Instructions for the task:
Determine the number of lines in the listing below in which the word "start" is present, and state it without comment.

Data below:
____

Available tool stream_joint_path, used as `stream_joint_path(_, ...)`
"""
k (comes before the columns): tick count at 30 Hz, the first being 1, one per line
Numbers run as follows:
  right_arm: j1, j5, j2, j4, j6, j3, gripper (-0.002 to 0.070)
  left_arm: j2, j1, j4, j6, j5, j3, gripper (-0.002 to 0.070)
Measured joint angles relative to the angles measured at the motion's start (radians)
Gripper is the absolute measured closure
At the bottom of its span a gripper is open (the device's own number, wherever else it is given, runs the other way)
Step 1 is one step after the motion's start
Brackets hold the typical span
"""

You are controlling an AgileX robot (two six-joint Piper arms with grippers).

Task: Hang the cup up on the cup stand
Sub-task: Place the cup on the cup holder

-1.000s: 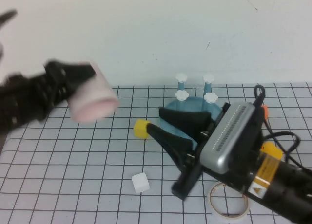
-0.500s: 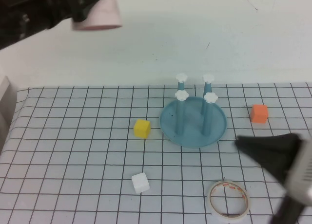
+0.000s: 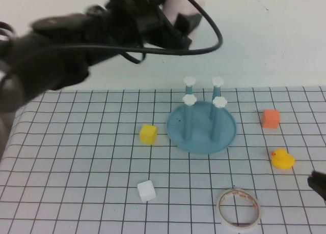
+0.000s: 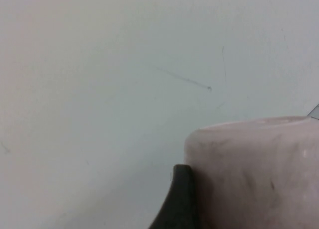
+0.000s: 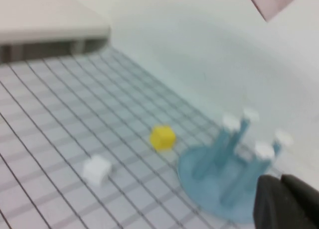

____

Written solution:
2